- Italian: Il mio West
- Directed by: Giovanni Veronesi
- Written by: Vincenzo Pardini (novel) Giovanni Veronesi Leonardo Pieraccioni
- Starring: Leonardo Pieraccioni Harvey Keitel David Bowie Sandrine Holt
- Music by: Pino Donaggio
- Distributed by: Cecchi Gori distribuzione (Italy)
- Release date: 18 December 1998 (Italy);
- Running time: 95 minutes (Italy) 87 minutes (U.S.)
- Country: Italy
- Language: Italian
- Box office: $6.7 million (Italy)

= Gunslinger's Revenge =

1998 film

Gunslinger's Revenge (Il mio West) is a 1998 Italian Western directed by Giovanni Veronesi and starring Leonardo Pieraccioni, Harvey Keitel and David Bowie. The screenplay was written by Veronesi and Pieraccioni, based on the novel by Vincenzo Pardini.

==Plot==
The story begins in 1860 in Basin Field, a small (fictional) village on the slopes of the great mountains that border Canada in the "Far West." The film depicts the idealistic lifestyle of an old West farmer, his Indian wife and half-breed son, who narrates the tale. The main characters are "Doc", the village doctor, his Indian wife Pearl and their son Jeremiah.

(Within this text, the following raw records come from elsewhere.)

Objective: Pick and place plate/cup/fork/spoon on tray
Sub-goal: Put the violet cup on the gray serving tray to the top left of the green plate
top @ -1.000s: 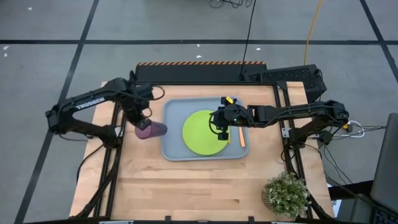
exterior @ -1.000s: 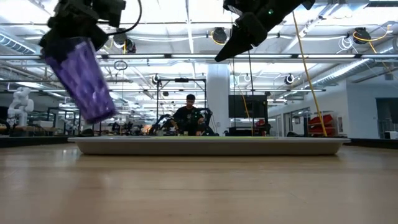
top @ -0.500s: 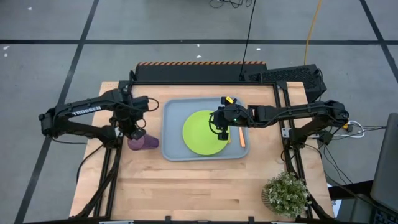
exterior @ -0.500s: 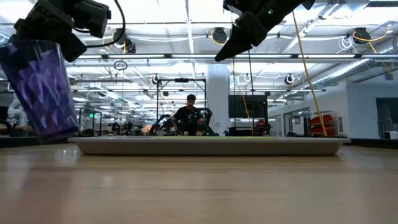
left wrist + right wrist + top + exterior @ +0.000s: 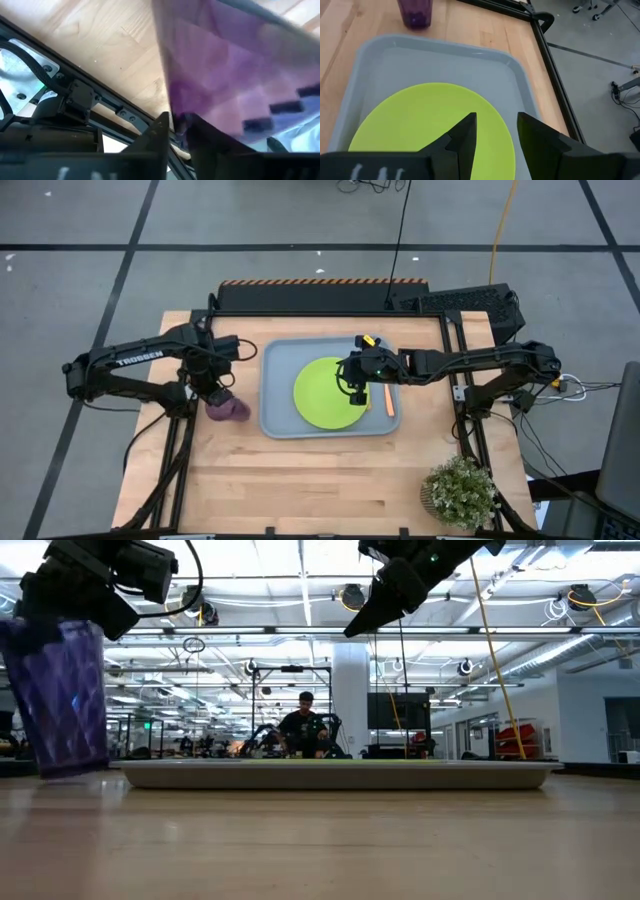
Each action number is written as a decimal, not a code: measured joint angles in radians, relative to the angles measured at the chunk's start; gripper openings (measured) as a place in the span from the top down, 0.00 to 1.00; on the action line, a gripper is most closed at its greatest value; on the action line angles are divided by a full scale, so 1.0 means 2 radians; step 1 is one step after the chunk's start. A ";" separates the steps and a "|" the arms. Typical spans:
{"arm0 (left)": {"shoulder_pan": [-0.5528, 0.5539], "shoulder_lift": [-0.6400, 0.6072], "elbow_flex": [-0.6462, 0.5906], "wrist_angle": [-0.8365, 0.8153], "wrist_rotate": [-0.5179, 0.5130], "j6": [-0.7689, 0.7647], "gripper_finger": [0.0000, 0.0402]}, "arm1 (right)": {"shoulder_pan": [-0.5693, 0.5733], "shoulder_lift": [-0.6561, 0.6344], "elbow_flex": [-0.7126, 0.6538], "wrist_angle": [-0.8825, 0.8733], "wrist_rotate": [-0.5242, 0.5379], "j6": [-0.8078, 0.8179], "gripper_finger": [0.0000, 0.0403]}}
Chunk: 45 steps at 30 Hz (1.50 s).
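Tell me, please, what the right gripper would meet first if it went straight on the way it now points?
Most likely the plate: the right gripper hangs open above it, angled down at its green surface inside the tray. The cup stands farther along that line, on the table.

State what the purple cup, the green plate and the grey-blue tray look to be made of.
Translucent dark purple faceted cup: probably plastic, since light passes through. Round lime-green plate: likely matte plastic, evenly coloured. Rectangular light grey-blue tray: seemingly moulded plastic, with rounded corners and a smooth raised rim.
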 joint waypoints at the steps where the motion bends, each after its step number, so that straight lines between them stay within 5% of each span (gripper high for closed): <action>1: 0.000 0.000 0.000 0.000 0.000 0.001 0.80 | 0.000 0.000 0.000 0.000 0.000 0.000 0.67; 11: 0.002 0.000 0.000 0.000 -0.002 0.000 0.64 | 0.000 0.000 0.000 0.000 0.000 0.000 0.67; 18: 0.002 0.000 0.000 0.000 -0.011 0.044 0.63 | 0.000 0.000 0.000 0.000 0.000 0.000 0.67; 26: 0.002 0.000 0.000 0.000 -0.106 0.098 0.63 | 0.000 0.000 0.000 0.001 0.000 0.000 0.67; 41: 0.002 0.000 0.001 0.000 -0.121 0.090 0.63 | 0.000 0.000 0.000 0.001 0.000 0.000 0.67; 45: 0.002 0.000 0.001 0.002 -0.132 0.082 0.72 | 0.000 0.000 0.000 0.001 0.000 -0.002 0.67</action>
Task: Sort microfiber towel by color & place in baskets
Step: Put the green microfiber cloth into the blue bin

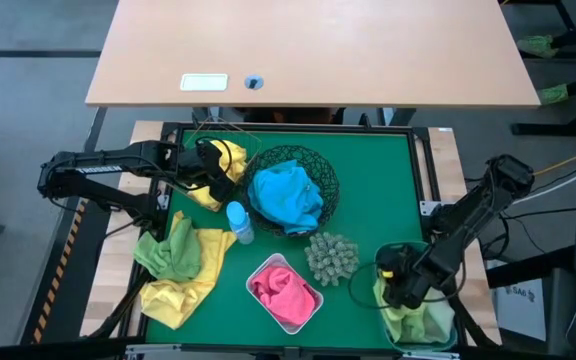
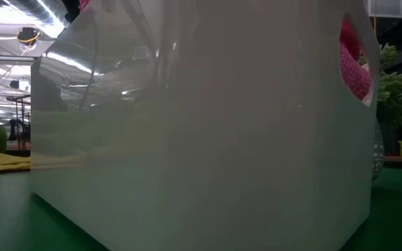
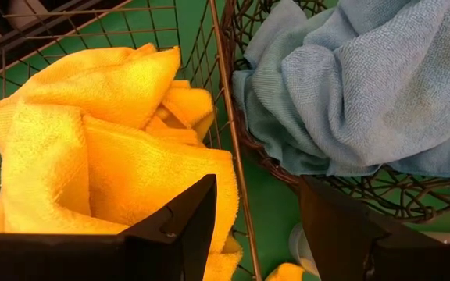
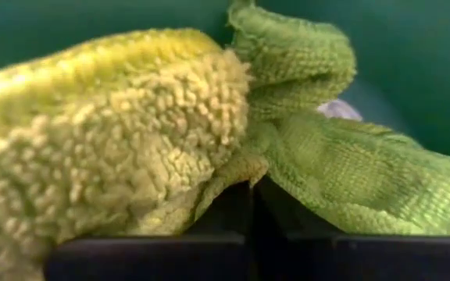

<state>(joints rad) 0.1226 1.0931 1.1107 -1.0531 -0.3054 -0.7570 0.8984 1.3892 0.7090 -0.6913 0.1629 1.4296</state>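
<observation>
White tub (image 1: 286, 293) sat at the near middle of the green mat (image 1: 368, 200), holding one pink towel (image 1: 283, 291); in the low view the tub wall (image 2: 201, 139) filled the frame, pink showing through its handle hole (image 2: 354, 66). Translucent blue tub (image 1: 416, 320) was at the near right corner, with lime green towels (image 1: 413, 318) inside; count unclear. Right gripper (image 1: 396, 285) was down in that tub, fingers closed narrow, pinching a lime green towel (image 4: 131, 133) in the right wrist view.

Loose on the near left mat: one lime green towel (image 1: 173, 250) lying on a yellow towel (image 1: 183, 290). Spiky ball (image 1: 331, 257) and small blue bottle (image 1: 239, 222) stood mid-mat, one each.

Farther back, the round black mesh bowl (image 1: 323, 175) held blue towel material (image 1: 288, 195), apparently one bundle. Just beside it, the wire basket (image 3: 209, 94) held yellow towels (image 3: 108, 148), count unclear. Left gripper (image 1: 218, 172) was over that basket next to the bowl, fingers (image 3: 182, 226) spread wide and holding nothing.

Four containers total.
</observation>
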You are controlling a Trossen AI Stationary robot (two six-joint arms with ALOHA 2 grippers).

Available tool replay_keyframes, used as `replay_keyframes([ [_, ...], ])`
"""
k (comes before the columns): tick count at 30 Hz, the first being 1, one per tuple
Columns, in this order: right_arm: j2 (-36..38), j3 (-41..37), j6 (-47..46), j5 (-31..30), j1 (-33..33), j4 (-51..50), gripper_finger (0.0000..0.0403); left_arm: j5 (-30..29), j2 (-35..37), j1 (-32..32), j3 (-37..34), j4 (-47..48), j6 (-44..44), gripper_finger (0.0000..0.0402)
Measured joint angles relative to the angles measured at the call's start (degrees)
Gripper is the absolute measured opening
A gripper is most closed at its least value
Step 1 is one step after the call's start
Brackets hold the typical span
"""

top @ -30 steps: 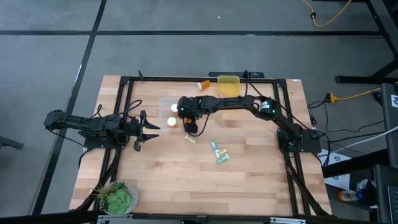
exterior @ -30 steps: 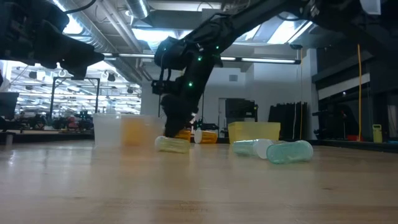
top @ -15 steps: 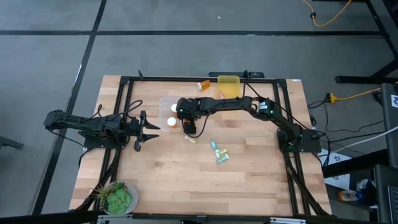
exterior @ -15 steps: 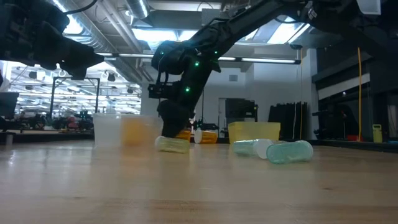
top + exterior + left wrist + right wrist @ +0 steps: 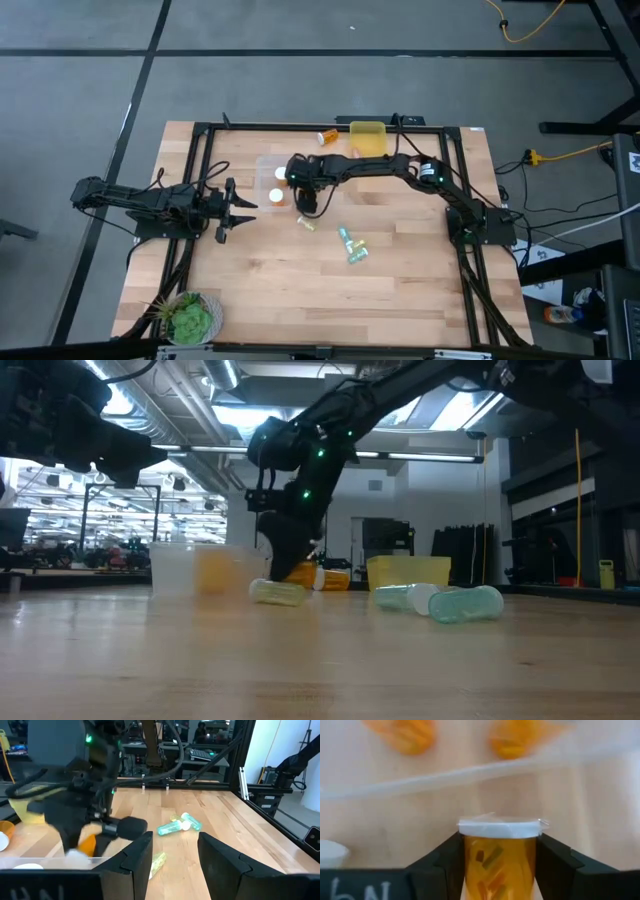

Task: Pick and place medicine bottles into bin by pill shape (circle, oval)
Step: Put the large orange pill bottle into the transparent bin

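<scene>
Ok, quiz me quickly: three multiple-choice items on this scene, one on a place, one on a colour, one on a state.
1. Where is the potted plant?
A. at the table corner on the left arm's side
B. inside the yellow bin
C. at the table's centre

2. What colour is the cap of the orange bottle between the right end effector's fingers?
A. green
B. white
C. black

3. The left end effector is:
A. shut on a bottle
B. open and empty
C. inside a bin

Key: A, the high view shows it at that corner; B, the right wrist view shows a white cap; B, its fingers stand apart with nothing between them.
</scene>
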State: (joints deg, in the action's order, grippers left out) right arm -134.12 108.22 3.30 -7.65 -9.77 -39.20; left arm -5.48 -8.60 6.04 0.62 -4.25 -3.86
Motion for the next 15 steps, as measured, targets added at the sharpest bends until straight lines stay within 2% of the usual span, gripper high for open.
replay_keyframes([
  [9,7.99,-0.02,-4.61,-14.1,2.05,-0.19,0.0189,0.0,0.0,0.0,0.0,0.48,-0.02,0.0149],
  [13,9.72,-0.09,-2.45,-15.17,3.22,9.87,0.019,0.0,0.0,0.0,0.0,0.67,-0.02,0.0149],
  [15,9.74,-1.23,-0.05,-14.01,3.71,19.0,0.019,0.0,0.0,-0.01,0.0,0.85,-0.04,0.0149],
])
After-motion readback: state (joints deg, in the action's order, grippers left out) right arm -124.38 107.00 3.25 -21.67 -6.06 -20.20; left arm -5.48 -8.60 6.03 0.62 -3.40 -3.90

Their idyllic life is disrupted when Doc's father Johnny Lowen, an old gunslinger, suddenly shows up on the farm. Johnny says he has returned home to find rest and to finally retire. The family is not happy with his return, given his past lifestyle and mistreatment of his family.

After his arrival in the village, Jack Sikora, a killer who has been chasing Johnny for years, and his two henchmen hear he has returned. Jack is determined to kill Johnny, and does everything in his power to force his rival to accept a duel to the death. Mary, the Saloon madam tries to kill Sikora, but is killed in the process. Given Jonny's reluctance to accept a duel, Jack kidnaps Doc's son Jeremiah. Johnny accepts the duel in order to save Jeremiah, but ultimately the village idiot manages to kill Jack by an accidental fire.

==Cast==
- Leonardo Pieraccioni as Doc Lowen
- Harvey Keitel as Johnny Lowen
- David Bowie as Jack Sikora
- Sandrine Holt as Pearl
- Alessia Marcuzzi as Mary
- Jim van der Woude as Joshua
- Yudii Mercedi as Jeremiah
- Michelle Gomez as Leather girl
- Rosalind Knight as Mrs. Willow
- Jimmy Herman as Indian Grandfather
- Wilma Pelly as Indian Grandmother
- Lorenzo Wilde as lieutenant

==Box office==
The film was one of the highest grossing films of the year in Italy with a gross of $6.7 million.